Mark McLaughlin looks at the ‘period of ownership’ for capital gains tax principal private residence relief purposes when a dwelling is demolished and a new one built.
It might sometimes be preferable to demolish a residential property and build a new one, particularly if the old dwelling is severely dilapidated. If the ‘new’ property will be the purchaser’s principal private residence (PPR), the issue arises for capital gains tax (CGT) PPR relief purposes of when the period of ownership commences (i.e., is it when the old property was bought, or when the new property was built?).
This issue was considered by the First-tier Tribunal (FTT) in Lee v Revenue and Customs  UKFTT 175 (TC).
Period of ownership?
In Lee, on 26 October 2010 a married couple jointly purchased a house for £1,679,000. Between October 2010 and March 2013, the original house was demolished, and a new house built (completed on 15 March 2013).
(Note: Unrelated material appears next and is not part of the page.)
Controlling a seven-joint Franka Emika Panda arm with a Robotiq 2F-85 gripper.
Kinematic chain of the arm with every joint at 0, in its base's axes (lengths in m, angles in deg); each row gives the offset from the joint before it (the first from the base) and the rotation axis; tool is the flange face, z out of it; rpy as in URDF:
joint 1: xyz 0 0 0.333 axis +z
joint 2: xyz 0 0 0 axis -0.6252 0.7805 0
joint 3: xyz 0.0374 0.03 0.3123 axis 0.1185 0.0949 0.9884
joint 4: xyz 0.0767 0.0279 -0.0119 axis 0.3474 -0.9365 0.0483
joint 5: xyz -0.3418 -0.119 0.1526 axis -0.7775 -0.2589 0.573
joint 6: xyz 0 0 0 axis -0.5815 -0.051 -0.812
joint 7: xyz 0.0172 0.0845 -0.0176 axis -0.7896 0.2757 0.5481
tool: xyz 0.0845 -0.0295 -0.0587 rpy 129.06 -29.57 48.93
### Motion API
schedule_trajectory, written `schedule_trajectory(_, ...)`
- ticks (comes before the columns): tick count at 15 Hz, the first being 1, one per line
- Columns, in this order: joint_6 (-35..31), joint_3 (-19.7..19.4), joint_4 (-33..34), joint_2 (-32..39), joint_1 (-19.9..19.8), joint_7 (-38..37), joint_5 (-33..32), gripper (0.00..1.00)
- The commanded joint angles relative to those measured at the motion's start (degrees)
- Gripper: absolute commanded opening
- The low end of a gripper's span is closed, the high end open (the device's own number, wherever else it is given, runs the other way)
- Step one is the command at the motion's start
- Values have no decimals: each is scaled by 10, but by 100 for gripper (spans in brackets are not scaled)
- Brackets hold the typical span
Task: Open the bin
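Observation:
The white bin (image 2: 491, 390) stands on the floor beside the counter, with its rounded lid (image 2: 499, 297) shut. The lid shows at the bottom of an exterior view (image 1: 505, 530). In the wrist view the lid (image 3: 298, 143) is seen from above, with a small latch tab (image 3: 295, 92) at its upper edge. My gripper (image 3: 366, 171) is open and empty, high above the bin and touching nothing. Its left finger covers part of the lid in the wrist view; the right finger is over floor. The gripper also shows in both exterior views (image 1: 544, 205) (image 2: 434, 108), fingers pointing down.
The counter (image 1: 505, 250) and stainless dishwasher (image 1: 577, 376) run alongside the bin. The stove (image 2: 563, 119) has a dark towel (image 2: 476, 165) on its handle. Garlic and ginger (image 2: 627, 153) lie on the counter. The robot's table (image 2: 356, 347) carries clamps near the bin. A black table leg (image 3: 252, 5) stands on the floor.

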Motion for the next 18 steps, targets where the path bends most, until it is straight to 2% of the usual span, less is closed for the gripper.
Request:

On 19 March 2013, the couple took up residence in the new house. On 22 May 2014, the couple sold the new house for £5,995,000.
HM Revenue and Customs (HMRC) subsequently stated that the period between acquisition and the couple moving into the new house was 29 months, and the total ownership period was 43 months (i.e., from acquisition on 26 October 2010 to sale on 22 May 2014). HMRC considered that the amount of PPR relief available should be 18/43rds of the gain arising, being the PPR relief available at the time, including the last 18 months of ownership. The couple appealed, arguing that ‘period of ownership’ meant the period of ownership of the dwelling house. Therefore, as the spouses lived in the house for all but four days of the house’s existence as a ‘dwelling house’ and the total length of occupation was less than 18 months, they contended that PPR relief was due in full.
In considering whether the period of ownership for PPR relief purposes was 43 months (i.e., between the acquisition of the land on which existed the house that was demolished and the sale of the house that was subsequently built), or 15 months (i.e., between when the newly-developed house was completed and the date of disposal), the FTT disagreed with HMRC that ‘dwelling house’ included land. In allowing the couple’s appeal, the FTT held that the natural construction of the legislation was that ‘period of ownership’ referred to the period of ownership of the dwelling house.
On the other hand…
The FTT in Lee noted that the case was not dissimilar to Henke v HMRC  STC (SCD) 561. In Henke, the period of ownership was held to start when the land was purchased. A married couple had purchased the land in 1982 with planning permission for the construction of a house, which commenced in December 1991. The couple took up residence in the house in June 1993. The Special Commissioner held that the ‘throughout the period of ownership’ condition (in TCGA 1992, s 223(1)) was not met. An apportionment was therefore required, limiting PPR relief to the period of ownership from the first occupation of the house as the taxpayers’ PPR in 1993.
However, the FTT in Lee pointed out that Henke was decided by the Special Commissioners and so was not bound by it. The FTT in Lee stated: “The fact that the definition of ‘land’ includes dwelling houses upon that land does not operate in reverse to mean that ‘dwelling house’ should be read to include the land.”
As the decision in Lee (which the taxpayers won) runs contrary to Henke (in HMRC’s favour), an appeal by HMRC in Lee would be unsurprising, so be aware that the ‘period of ownership’ saga for PPR relief purposes might be continued.